Building peaceful and scalable infrastructure

Posted by in Devops, Server Side, Startup, Technology

This is the first of the series of blog post on building peaceful and scalable infrastructure.

Every DevOps dream is to have a stable infrastructure so that he/she can sleep peacefully without having to worry about systems going offline. From my experience if you cover up following areas in your infrastructure. You can sleep peacefully.

1. Design/Architecture

The better you know your components in your infrastructure, the better you can design it. There are multiple layers at which the components in your infrastructure interact with each other:
1. Application level interaction of services, this will need digging deep
2. Network level interactions: this involves the understanding of various components an application would be using and how they would be interacting with each other.
3. Third party interactions: Not all the services used in your infrastructure be hosted on premises, some would be outside your scope. You need to identify them as well.

Once you have identified the interactions, It’s time to build out diagrams. These diagrams are very important, they would be a very good reference for all the things you would be doing in upcoming things.
1. Network diagram: this will help you understand how would you place different components, this would mean creating different subnets, define availability zones. Here you have to keep in mind future scalability by keeping enough space(not too much)
2. Application diagram: this is about how your services would interact, Below is an example of typical web-job setup:
SimpleWebJob

2. Security

Now that you have a clear picture of how the interactions are going to happen. It’s time to create boundaries, limit the scope. Try to keep different components in the different subnet for individual services. If you are planning to share a resource say, share a database then keep it in the subnet of the service consuming it most.

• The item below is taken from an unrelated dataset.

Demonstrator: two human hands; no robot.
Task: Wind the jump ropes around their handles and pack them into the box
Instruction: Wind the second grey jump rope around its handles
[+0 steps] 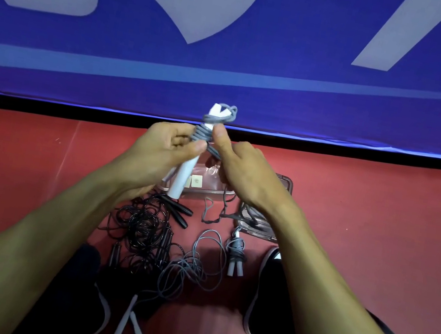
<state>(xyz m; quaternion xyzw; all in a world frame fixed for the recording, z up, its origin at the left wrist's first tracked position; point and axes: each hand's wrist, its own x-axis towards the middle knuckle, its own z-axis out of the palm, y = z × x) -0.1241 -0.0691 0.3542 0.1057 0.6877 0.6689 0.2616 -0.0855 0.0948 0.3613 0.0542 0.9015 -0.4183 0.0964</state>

Once you know that what components would be present in which subnet. It’s time to firewall them. You can either firewall them using built in firewall or say if you are using AWS then use security groups for the same. So every service, role will have its own security group allowing inbound from required services ‘subnets’ Know you will say that why not use security group in source instead of the subnet. Yes, you can do that, but I have found managing through subnet to be easier and also at the same time this can be replicated across different cloud platform. This was about network level security.

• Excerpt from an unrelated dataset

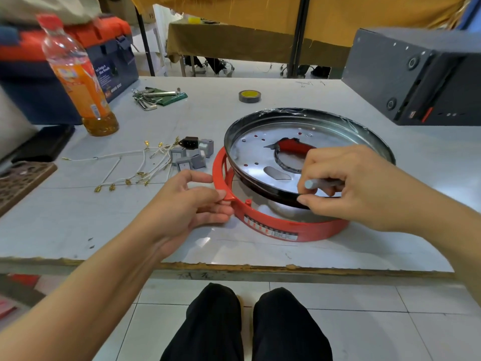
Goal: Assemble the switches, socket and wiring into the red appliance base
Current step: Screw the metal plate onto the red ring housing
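The red plastic ring-shaped appliance base (286, 227) lies on the white worktable (182, 230), near its front edge. A round black-rimmed metal pan with a shiny perforated floor (260, 152) is seated tilted in the base: far side higher, near rim dropped inside the red ring. A red-and-black part (291, 147) is seen through the pan's central cut-out; what it is cannot be told.

The left hand (192, 201) is held at the ring's left side, beside a small red tab (229, 195). Thumb and curled fingertips are pinched on that rim.

The right hand (348, 186) is placed over the pan's near rim. A grey cylindrical tool handle (320, 183) is gripped in its curled fingers, while the thumb tip is pressed against the black rim. The tool's working end is hidden by the hand.

Loose parts are left of the base, on the table: a cluster of small grey rocker switches (190, 157), a black power inlet socket (190, 142) just behind them, and white wires with brass crimp terminals (130, 168) spread further left. None of these are fitted in the base.

Further back: a roll of dark tape with a yellow core (250, 96), a set of hex keys on a green holder (156, 97), a plastic bottle of orange drink with a red cap (78, 76), a blue-and-orange toolbox (86, 58), and a dark grey metal box (413, 74) at right.
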Demonstrator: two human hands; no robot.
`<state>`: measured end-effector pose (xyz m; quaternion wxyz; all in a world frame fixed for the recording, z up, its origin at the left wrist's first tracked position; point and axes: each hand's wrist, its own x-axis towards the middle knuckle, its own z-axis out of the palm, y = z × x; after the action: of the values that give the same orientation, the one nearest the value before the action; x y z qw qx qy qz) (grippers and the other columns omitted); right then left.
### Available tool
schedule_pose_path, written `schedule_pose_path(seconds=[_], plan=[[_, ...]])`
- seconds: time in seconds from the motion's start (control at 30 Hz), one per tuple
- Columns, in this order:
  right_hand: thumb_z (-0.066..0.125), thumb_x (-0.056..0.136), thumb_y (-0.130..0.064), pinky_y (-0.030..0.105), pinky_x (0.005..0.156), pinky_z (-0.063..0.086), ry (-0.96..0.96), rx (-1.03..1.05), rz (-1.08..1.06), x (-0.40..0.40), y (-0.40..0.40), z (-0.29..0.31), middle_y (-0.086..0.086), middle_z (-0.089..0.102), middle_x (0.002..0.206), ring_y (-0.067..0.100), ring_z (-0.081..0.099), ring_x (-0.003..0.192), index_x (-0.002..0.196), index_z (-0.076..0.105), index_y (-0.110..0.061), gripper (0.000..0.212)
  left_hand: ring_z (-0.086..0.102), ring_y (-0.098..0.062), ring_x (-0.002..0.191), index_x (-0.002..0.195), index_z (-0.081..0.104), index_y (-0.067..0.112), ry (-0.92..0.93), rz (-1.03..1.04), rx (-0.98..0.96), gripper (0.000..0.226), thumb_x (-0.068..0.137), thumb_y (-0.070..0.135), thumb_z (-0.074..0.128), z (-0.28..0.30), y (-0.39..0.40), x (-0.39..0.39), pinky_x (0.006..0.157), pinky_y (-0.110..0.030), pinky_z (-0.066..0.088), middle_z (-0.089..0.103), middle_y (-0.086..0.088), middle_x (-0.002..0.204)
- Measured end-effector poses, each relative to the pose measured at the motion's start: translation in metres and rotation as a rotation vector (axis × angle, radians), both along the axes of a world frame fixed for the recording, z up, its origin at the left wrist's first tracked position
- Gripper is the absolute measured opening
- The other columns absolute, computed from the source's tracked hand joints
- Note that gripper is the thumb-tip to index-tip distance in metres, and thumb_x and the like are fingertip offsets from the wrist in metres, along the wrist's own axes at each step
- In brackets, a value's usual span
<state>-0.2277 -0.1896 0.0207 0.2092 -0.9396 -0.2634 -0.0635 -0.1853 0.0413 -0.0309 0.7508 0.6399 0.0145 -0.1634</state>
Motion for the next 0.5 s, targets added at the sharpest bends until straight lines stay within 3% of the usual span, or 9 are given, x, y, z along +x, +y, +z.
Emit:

Service-level security, when working closely with AWS, I recommend using IAM roles, this will help you manage your resources way better. You can actually have an infrastructure where you won’t need any credentials to access database/redis. Because you just cannot access it from any not authorised machine. IAM roles work by making resource behave as if it’s a user and limiting access on that front.

Next is access management.  This is also a key important thing to take care. When I talk about access management, it’s not about developers accessing machines, but machines accessing machines. Also the 7 level model I have developed, would help you define how other people in your organization can access machines. Also, I believe in the concept of making production machines black boxes, i.e. something which no one can access, everything in it should be automated or accessible over auditable systems.

3. Configuration Management

This is a part which gives you stability and insurance for your infrastructure. Having a proper CM setup will give you flexibility in the longer run. There are alternative approaches to cover this part. To implement a CM the first 2 areas (Design & Security) should be very clear. Also following are another set of prerequisite before you jump into setting up CM:
1. You should have clear details on the software packages which would be used in the entire stack.
2. You need to have clear details on the version of these software packages.
3. Production system configs which you would want to use in individual services.

Note: Try using the stable releases of any software package, which you are going to use. This will give you more confidence over dependencies.

Once you have cleared all dependencies, next is about picking up of the tool. There are many tools like Ansible, Chef, puppet which you can choose and move ahead. You should choose the right tool based on your requirement. To be honest, it’s not the tool which matters, It’s the implementation which does. All tools will cover 90% of use cases in the world. Next is writing scripts to configure and deploy your services. You can use blue-green strategy to replace machines which have been CM’ed

4. Build & Deployments

This is another crucial part of the infrastructure. Your infrastructure should be capable of making faster deployments and have support for rollbacks. To achieve this you first need to have a proper build.

A build is nothing but a packaged version of your software application, which can be just rolled out on the production machines in seconds, for that to happen you build should contain all dependencies. There are different ways to deal with dependencies (Coming soon…) Simplest one would be to cache dependencies in the build itself, for example in the ruby world you can have bundler cache as part of the package. If you have frontend assets then you will understand how useful this would be for you as you will do the compilation only once and the compiled assets would be part of your build. Once the build is ready you should tag it and store in highly available storage.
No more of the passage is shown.